→ **Try it**
An exact transcription of the lines below, from the first through the one containing "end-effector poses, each", is the only output wanted.

Segment Start: Data in this exercise

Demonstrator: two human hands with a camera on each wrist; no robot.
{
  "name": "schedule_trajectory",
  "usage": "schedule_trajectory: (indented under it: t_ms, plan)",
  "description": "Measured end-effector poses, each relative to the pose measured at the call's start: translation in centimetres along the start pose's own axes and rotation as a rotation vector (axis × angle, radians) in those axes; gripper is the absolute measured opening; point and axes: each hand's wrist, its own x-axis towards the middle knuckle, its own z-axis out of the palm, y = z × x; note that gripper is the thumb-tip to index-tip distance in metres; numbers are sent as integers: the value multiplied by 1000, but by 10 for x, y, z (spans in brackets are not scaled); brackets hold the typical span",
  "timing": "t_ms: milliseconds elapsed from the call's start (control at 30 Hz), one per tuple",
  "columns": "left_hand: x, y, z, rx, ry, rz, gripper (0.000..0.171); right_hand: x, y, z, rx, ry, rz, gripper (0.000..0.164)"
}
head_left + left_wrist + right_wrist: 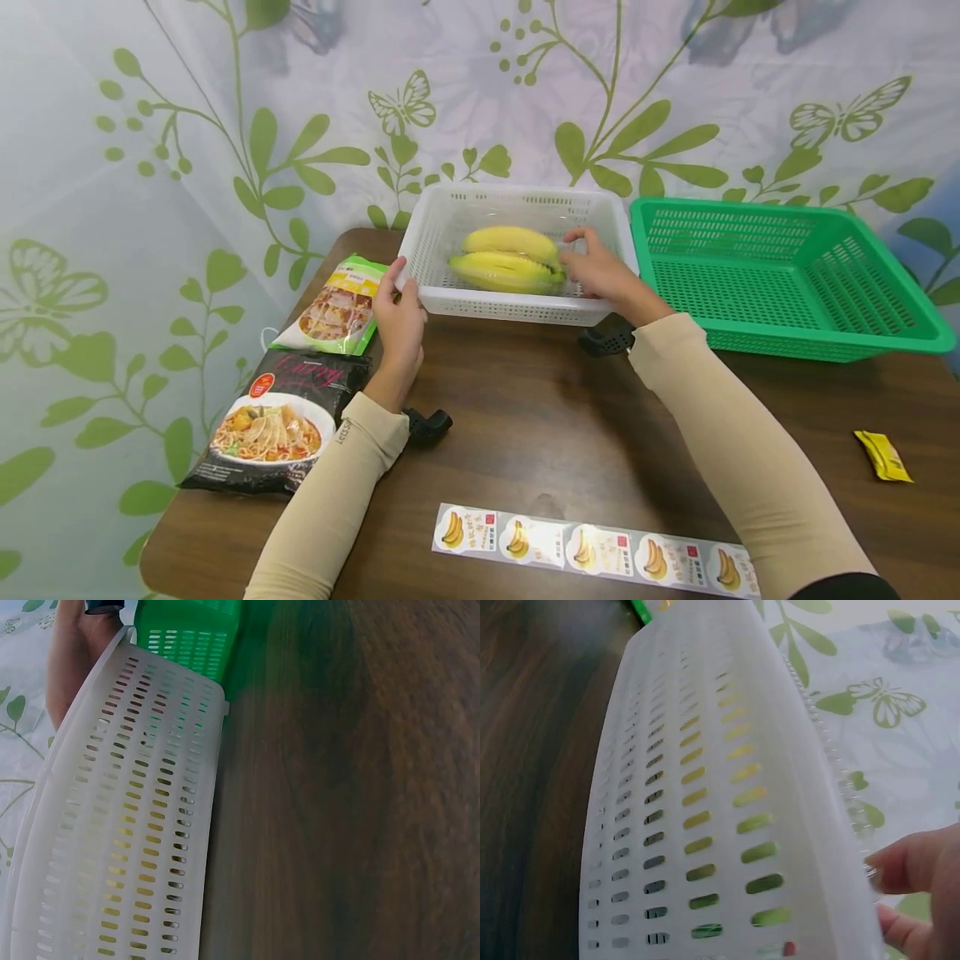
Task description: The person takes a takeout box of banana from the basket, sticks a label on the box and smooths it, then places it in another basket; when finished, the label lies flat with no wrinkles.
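In the head view, a white plastic basket [517, 308] with slotted walls stands at the back of the table. Yellow bananas [506, 258] in clear plastic wrap lie inside it. My left hand [400, 325] grips the basket's front left corner by the rim. Over the front right side reaches my right hand [600, 271], its fingers apart beside the greenish stem end of the bananas. From the right wrist, the basket wall [675, 787] hides most of the fruit, and two fingertips of the right hand [915, 885] show past the rim.
A green basket [780, 333] stands right of the white one. At the left lie a black noodle packet [277, 425] and a green-edged food packet [337, 308]. A strip of banana stickers [592, 550] lies at the front, with a small yellow packet [883, 456] at the right.
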Motion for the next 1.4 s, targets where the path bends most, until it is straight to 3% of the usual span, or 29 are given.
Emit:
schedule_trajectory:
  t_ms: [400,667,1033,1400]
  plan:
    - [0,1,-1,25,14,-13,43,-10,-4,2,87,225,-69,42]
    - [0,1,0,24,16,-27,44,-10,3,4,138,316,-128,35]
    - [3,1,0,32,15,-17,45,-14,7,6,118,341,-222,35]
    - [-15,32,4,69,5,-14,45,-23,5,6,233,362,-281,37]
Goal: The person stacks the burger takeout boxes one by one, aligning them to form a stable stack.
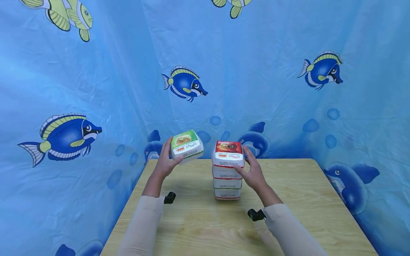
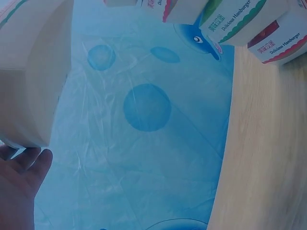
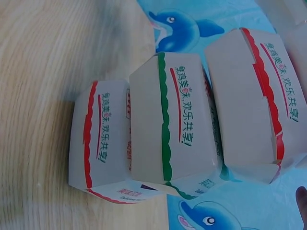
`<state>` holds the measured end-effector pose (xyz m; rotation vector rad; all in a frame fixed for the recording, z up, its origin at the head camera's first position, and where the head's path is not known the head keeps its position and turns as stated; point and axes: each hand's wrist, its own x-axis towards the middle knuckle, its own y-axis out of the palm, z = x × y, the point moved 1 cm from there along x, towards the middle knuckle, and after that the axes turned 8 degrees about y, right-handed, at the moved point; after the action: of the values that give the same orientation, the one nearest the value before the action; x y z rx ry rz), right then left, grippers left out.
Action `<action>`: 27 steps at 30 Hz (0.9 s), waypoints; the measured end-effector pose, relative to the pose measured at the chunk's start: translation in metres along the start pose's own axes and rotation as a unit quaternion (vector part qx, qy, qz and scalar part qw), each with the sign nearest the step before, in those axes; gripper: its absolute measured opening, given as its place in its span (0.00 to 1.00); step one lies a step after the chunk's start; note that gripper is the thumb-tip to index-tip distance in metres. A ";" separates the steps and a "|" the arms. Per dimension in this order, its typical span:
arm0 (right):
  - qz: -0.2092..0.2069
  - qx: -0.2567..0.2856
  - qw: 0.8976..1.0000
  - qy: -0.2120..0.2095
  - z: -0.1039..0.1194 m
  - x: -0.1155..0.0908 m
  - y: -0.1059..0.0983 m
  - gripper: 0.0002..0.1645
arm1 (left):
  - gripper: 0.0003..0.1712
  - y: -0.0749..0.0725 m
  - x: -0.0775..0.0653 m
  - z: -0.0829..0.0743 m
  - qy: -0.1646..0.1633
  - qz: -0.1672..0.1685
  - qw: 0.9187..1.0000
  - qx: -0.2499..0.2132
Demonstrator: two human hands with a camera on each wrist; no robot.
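Observation:
My left hand (image 1: pixel 164 163) grips a green-topped hamburger box (image 1: pixel 187 145) by its left side, tilted and raised above the table. The left wrist view shows that box's pale underside at the upper left, fingertips at its edge. To the right stands a stack of several white hamburger boxes (image 1: pixel 227 184). At its top is a red-topped hamburger box (image 1: pixel 228 153), which my right hand (image 1: pixel 255 173) holds from the right, thumb at the front. In the right wrist view the lower boxes appear sideways, a green-edged box (image 3: pixel 187 115) between red-edged ones.
The boxes stand on a light wooden table (image 1: pixel 198 227). Behind and beside it hangs a blue curtain (image 1: pixel 250 53) printed with fish and dolphins. Black wrist devices show beside both sleeves, including one by the left sleeve (image 1: pixel 141 224).

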<state>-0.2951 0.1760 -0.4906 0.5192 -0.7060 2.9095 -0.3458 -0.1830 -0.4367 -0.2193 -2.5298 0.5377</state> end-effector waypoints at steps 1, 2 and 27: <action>-0.001 0.002 1.000 0.000 0.000 0.000 0.000 0.50 | 0.55 0.000 0.003 0.000 0.000 0.005 1.000 0.001; -0.002 0.002 1.000 0.001 0.000 0.001 0.000 0.50 | 0.56 0.000 0.005 -0.001 0.001 0.010 1.000 0.002; 0.002 0.024 0.999 -0.024 -0.003 0.006 -0.003 0.46 | 0.58 0.025 0.032 -0.018 0.023 0.060 0.998 -0.010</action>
<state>-0.3008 0.1801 -0.4895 0.5940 -0.6440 2.9335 -0.3617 -0.1458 -0.4185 -0.3887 -2.4894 0.5474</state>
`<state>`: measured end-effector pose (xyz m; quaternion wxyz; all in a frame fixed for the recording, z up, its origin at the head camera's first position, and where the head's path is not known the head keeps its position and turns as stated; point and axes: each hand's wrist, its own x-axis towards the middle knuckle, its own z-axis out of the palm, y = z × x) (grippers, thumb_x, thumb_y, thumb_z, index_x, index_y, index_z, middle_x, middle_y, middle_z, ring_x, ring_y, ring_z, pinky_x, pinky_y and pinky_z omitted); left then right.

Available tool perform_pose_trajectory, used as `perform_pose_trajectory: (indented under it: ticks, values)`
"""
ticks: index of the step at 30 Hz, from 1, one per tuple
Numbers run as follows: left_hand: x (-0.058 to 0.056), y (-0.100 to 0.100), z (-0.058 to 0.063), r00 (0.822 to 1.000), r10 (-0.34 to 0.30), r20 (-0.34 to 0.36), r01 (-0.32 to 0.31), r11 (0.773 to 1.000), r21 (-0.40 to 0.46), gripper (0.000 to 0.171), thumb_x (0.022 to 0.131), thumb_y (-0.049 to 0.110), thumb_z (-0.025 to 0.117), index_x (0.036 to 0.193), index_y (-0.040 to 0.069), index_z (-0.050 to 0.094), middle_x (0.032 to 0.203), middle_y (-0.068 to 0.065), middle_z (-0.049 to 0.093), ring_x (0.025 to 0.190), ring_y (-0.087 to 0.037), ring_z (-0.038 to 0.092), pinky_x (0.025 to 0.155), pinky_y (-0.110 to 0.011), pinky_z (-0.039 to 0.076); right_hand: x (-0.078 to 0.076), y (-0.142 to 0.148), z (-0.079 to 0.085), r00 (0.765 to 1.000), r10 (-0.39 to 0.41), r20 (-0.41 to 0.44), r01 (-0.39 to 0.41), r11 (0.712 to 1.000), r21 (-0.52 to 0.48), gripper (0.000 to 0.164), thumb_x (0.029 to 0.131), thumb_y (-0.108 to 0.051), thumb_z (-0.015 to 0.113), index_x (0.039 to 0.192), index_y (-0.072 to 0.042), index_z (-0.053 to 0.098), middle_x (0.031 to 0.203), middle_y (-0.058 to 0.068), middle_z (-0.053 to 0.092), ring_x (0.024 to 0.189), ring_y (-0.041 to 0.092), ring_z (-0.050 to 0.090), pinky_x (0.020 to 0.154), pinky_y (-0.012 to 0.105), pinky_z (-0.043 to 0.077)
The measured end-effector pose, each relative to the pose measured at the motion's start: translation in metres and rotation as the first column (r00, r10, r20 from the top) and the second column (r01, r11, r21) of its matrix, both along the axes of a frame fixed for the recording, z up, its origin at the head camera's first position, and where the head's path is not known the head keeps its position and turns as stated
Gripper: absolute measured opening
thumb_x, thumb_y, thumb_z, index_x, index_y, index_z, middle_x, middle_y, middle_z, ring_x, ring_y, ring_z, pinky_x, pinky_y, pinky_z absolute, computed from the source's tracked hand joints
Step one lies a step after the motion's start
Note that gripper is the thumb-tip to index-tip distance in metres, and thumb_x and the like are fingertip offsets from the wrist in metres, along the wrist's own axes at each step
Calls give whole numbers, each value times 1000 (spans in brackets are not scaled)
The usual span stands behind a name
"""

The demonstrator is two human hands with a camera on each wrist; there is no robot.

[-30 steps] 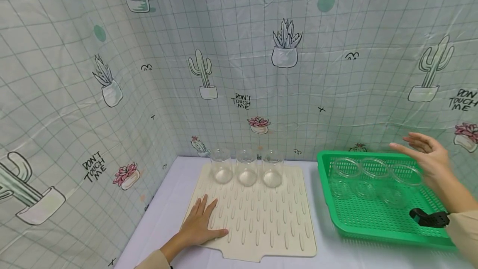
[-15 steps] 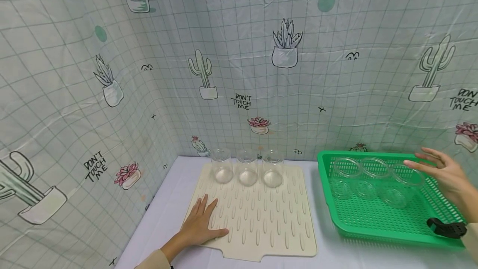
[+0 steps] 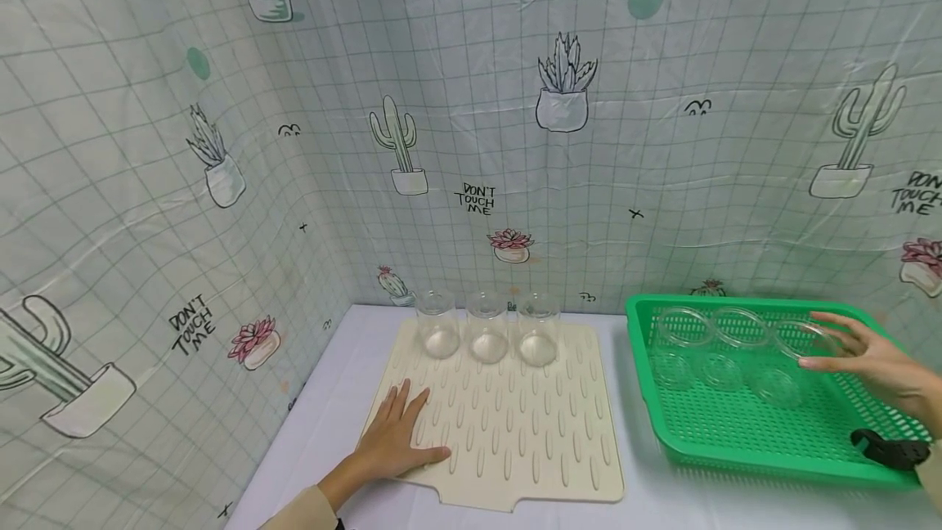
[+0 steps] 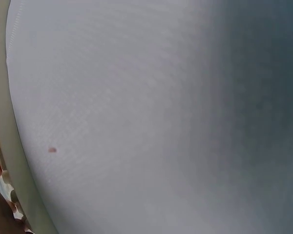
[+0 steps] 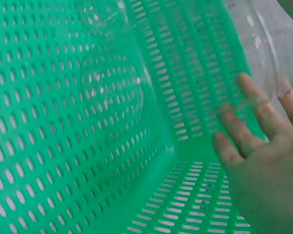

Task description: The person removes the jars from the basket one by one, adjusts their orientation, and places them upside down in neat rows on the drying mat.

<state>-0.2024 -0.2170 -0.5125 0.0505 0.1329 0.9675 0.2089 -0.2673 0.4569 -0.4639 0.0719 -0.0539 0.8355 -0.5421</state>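
Note:
My left hand [image 3: 397, 442] rests with spread fingers on the left front part of a cream ribbed drying board [image 3: 530, 432]. Three clear glass jars [image 3: 487, 334] stand in a row along the board's back. At the right, my right hand [image 3: 857, 350] reaches over a green perforated basket [image 3: 666, 432], which holds three more clear jars in a row. Its thumb and loosely bent fingers [image 5: 239, 129] stand around the rim of the rightmost jar [image 3: 780, 383]. In the right wrist view the fingertips overlap that jar's wall. The left wrist view shows mostly white cloth [image 4: 117, 107].
The two other jars [image 3: 684, 330] in the basket stand side by side near its back left. A white cloth [image 3: 309, 415] covers the table. Behind and at the left hangs a curtain [image 3: 471, 145] printed with cacti.
My right hand has come down from above the basket's back right, moving right and then to the rightmost jar's rim. The left hand has stayed on the board.

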Motion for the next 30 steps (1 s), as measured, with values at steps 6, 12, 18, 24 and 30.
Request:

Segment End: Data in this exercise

→ **Task solution**
Demonstrator: two human hands with a camera on each wrist; no robot.
{
  "name": "schedule_trajectory",
  "usage": "schedule_trajectory: (indented under it: t_ms, plan)",
  "description": "Measured end-effector poses, each relative to the pose measured at the call's start: translation in centimetres along the start pose's own axes and rotation as a rotation vector (axis × angle, radians) in those axes; gripper is the absolute measured opening; point and axes: each hand's wrist, its own x-axis towards the middle knuckle, its own z-axis out of the palm, y = z × x; note that gripper is the thumb-tip to index-tip distance in metres; numbers are sent as integers: the value multiplied by 1000, but by 10 for x, y, z (spans in brackets are not scaled); brackets hold the typical span",

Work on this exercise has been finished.